Give every entry again, exactly as it stands.

[DATA SHOWN — start]

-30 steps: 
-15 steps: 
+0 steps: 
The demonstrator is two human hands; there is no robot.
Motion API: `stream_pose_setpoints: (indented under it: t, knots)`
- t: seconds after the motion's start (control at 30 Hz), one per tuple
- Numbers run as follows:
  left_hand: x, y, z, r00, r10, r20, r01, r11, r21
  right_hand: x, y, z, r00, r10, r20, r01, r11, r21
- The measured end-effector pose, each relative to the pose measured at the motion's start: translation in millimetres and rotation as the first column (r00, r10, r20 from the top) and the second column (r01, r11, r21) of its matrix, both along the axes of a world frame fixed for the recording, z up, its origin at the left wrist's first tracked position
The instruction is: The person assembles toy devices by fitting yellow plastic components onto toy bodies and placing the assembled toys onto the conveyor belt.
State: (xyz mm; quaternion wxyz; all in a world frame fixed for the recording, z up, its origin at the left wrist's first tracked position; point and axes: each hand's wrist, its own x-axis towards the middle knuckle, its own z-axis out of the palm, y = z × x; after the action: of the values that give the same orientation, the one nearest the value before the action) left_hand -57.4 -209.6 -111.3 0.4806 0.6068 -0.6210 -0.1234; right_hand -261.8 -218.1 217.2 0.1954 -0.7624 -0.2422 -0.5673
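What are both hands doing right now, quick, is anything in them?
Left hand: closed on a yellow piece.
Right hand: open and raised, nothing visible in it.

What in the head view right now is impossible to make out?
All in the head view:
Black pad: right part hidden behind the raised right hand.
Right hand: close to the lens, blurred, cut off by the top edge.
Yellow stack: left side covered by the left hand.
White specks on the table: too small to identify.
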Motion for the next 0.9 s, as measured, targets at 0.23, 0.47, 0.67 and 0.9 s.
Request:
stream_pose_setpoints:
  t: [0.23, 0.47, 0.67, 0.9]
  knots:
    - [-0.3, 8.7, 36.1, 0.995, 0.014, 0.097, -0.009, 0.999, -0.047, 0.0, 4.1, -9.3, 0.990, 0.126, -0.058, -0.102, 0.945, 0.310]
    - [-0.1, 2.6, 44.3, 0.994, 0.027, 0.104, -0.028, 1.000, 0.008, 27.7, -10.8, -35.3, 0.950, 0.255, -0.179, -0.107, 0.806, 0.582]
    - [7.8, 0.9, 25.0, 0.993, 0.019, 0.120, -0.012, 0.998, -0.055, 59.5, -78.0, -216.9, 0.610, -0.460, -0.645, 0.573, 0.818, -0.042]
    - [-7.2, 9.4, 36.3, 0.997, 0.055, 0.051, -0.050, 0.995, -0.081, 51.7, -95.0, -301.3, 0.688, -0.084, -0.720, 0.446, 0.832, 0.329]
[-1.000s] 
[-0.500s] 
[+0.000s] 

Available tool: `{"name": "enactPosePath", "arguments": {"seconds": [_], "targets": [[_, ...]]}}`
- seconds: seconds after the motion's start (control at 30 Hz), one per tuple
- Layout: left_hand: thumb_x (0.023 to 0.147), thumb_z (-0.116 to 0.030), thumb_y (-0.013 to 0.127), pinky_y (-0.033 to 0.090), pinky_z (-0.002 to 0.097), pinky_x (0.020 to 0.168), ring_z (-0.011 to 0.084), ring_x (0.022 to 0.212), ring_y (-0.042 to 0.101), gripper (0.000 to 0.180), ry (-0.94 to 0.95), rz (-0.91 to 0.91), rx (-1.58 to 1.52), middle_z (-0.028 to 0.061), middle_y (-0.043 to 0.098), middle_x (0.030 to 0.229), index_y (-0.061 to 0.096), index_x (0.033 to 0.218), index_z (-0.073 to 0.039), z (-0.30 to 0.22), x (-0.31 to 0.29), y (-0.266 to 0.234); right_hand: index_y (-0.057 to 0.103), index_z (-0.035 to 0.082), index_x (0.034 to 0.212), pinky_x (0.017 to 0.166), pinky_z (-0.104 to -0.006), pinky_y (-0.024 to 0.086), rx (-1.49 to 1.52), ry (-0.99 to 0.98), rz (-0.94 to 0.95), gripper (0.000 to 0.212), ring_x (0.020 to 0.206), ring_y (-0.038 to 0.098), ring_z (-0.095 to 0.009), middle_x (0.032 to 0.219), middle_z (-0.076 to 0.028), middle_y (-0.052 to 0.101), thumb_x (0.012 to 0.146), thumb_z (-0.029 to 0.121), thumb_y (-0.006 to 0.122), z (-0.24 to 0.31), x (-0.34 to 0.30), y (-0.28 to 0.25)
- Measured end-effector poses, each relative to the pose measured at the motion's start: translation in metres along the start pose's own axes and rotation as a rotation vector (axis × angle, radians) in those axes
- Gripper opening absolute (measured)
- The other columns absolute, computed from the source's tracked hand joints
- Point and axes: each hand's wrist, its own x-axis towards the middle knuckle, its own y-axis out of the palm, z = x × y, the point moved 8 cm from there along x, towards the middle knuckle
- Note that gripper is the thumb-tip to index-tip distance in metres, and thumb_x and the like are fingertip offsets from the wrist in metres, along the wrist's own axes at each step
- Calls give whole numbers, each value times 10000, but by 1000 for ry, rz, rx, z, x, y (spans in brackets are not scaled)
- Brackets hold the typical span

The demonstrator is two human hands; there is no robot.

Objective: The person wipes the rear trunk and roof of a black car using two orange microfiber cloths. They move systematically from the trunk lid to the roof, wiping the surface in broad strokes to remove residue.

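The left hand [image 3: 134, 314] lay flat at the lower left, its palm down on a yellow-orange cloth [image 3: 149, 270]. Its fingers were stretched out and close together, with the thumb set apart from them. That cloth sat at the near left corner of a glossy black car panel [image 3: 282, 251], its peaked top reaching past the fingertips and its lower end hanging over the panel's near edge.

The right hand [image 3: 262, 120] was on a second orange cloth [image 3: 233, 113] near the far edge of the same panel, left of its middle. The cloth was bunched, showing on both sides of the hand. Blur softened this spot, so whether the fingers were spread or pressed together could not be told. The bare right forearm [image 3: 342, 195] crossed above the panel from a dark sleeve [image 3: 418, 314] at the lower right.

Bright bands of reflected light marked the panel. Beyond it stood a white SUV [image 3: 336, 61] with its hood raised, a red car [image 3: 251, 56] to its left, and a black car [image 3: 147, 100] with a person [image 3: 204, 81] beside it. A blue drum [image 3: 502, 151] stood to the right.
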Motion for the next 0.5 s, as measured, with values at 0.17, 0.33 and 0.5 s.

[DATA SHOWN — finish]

▶ _SOLUTION TO THE EXERCISE_
-30 steps: 
-15 steps: 
+0 steps: 
The demonstrator is two human hands; there is no robot.
Motion API: `stream_pose_setpoints: (indented under it: t, knots)`
- t: seconds after the motion's start (control at 30 Hz), one per tuple
- Numbers run as follows:
  left_hand: x, y, z, r00, r10, r20, r01, r11, r21
  right_hand: x, y, z, r00, r10, r20, r01, r11, r21
- The measured end-effector pose, each relative to the pose measured at the motion's start: translation in millimetres and rotation as the first column (r00, r10, r20 from the top) and the second column (r01, r11, r21) of its matrix, both along the axes of a world frame fixed for the recording, z up, its origin at the left wrist's first tracked position
The instruction is: The person assembles toy devices by fitting yellow plastic components onto toy bodies and placing the assembled toys onto the conveyor belt.
State: (xyz mm; quaternion wxyz; all in a world frame fixed for the recording, z up, its origin at the left wrist's first tracked position; point and axes: each hand's wrist, its own x-axis towards the middle knuckle, its own z-axis out of the palm, y = z × x; after the action: of the values that give the same orientation, the one nearest the value before the action) left_hand -57.4 -209.6 -111.3 0.4806 0.6068 -0.6210 -0.1234; right_hand -261.8 -218.1 217.2 0.1954 -0.7624 -0.2422 -0.5673
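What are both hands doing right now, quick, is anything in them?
Left hand: closed on a yellow piece.
Right hand: open and raised, nothing visible in it.

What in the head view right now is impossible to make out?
All in the head view:
Black pad: right part hidden behind the raised right hand.
Right hand: close to the lens, blurred, cut off by the top edge.
Yellow stack: left side covered by the left hand.
White specks on the table: too small to identify.
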Motion for the next 0.9 s, as measured, targets at 0.23, 0.47, 0.67 and 0.9 s.
Request:
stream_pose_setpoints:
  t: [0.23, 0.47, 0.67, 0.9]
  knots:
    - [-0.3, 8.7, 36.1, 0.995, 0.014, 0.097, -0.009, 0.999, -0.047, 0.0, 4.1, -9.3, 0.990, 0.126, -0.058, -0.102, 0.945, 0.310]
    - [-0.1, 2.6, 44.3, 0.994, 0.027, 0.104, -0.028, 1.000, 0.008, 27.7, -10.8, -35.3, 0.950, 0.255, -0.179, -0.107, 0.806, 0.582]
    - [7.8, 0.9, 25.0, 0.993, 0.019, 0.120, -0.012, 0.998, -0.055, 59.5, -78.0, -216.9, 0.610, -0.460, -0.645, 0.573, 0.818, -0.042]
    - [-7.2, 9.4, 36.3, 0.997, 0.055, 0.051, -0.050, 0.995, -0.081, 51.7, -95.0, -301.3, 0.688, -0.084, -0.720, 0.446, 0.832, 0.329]
[-1.000s] 
[-0.500s] 
[+0.000s] 

Available tool: `{"name": "enactPosePath", "arguments": {"seconds": [_], "targets": [[_, ...]]}}`
- seconds: seconds after the motion's start (control at 30 Hz), one per tuple
- Layout: left_hand: thumb_x (0.023 to 0.147), thumb_z (-0.116 to 0.030), thumb_y (-0.013 to 0.127), pinky_y (-0.033 to 0.090), pinky_z (-0.002 to 0.097), pinky_x (0.020 to 0.168), ring_z (-0.011 to 0.084), ring_x (0.022 to 0.212), ring_y (-0.042 to 0.101), gripper (0.000 to 0.180), ry (-0.94 to 0.95), rz (-0.91 to 0.91), rx (-1.58 to 1.52), middle_z (-0.028 to 0.061), middle_y (-0.043 to 0.098), middle_x (0.030 to 0.229), index_y (-0.061 to 0.096), index_x (0.033 to 0.218), index_z (-0.073 to 0.039), z (-0.30 to 0.22), x (-0.31 to 0.29), y (-0.266 to 0.234); right_hand: index_y (-0.057 to 0.103), index_z (-0.035 to 0.082), index_x (0.034 to 0.212), pinky_x (0.017 to 0.166), pinky_z (-0.104 to -0.006), pinky_y (-0.024 to 0.086), rx (-1.49 to 1.52), ry (-0.99 to 0.98), rz (-0.94 to 0.95), gripper (0.000 to 0.212), ring_x (0.020 to 0.206), ring_y (-0.038 to 0.098), ring_z (-0.095 to 0.009), middle_x (0.032 to 0.219), middle_z (-0.076 to 0.028), middle_y (-0.052 to 0.101), thumb_x (0.012 to 0.146), thumb_z (-0.029 to 0.121), thumb_y (-0.006 to 0.122), z (-0.24 to 0.31), x (-0.34 to 0.30), y (-0.28 to 0.25)
- Measured end-effector poses, each relative to the pose measured at the motion's start: translation in metres along the start pose's own axes and rotation as a rotation vector (axis × angle, radians) in those axes
- Gripper opening absolute (measured)
- The other columns absolute, computed from the source's tracked hand joints
- Point and axes: each hand's wrist, its own x-axis towards the middle knuckle, its own y-axis out of the palm, z = x × y, the point moved 8 cm from there along x, towards the middle knuckle
- Note that gripper is the thumb-tip to index-tip distance in metres, and thumb_x and the like are fingertip offsets from the wrist in metres, along the wrist's own axes at each step
- Calls give whole numbers, each value times 10000, but by 1000 for ry, rz, rx, z, x, y (spans in brackets are not scaled)
- Brackets hold the typical span

The demonstrator is two human hands; there is no robot.

Objective: The person wipes the rear trunk and roof of a black car using two orange microfiber cloths. They move systematically from the trunk lid to the roof, wiping the surface in broad strokes to remove residue.

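The left hand [image 3: 134, 314] lay flat at the lower left, its palm down on a yellow-orange cloth [image 3: 149, 270]. Its fingers were stretched out and close together, with the thumb set apart from them. That cloth sat at the near left corner of a glossy black car panel [image 3: 282, 251], its peaked top reaching past the fingertips and its lower end hanging over the panel's near edge.

The right hand [image 3: 262, 120] was on a second orange cloth [image 3: 233, 113] near the far edge of the same panel, left of its middle. The cloth was bunched, showing on both sides of the hand. Blur softened this spot, so whether the fingers were spread or pressed together could not be told. The bare right forearm [image 3: 342, 195] crossed above the panel from a dark sleeve [image 3: 418, 314] at the lower right.

Bright bands of reflected light marked the panel. Beyond it stood a white SUV [image 3: 336, 61] with its hood raised, a red car [image 3: 251, 56] to its left, and a black car [image 3: 147, 100] with a person [image 3: 204, 81] beside it. A blue drum [image 3: 502, 151] stood to the right.
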Motion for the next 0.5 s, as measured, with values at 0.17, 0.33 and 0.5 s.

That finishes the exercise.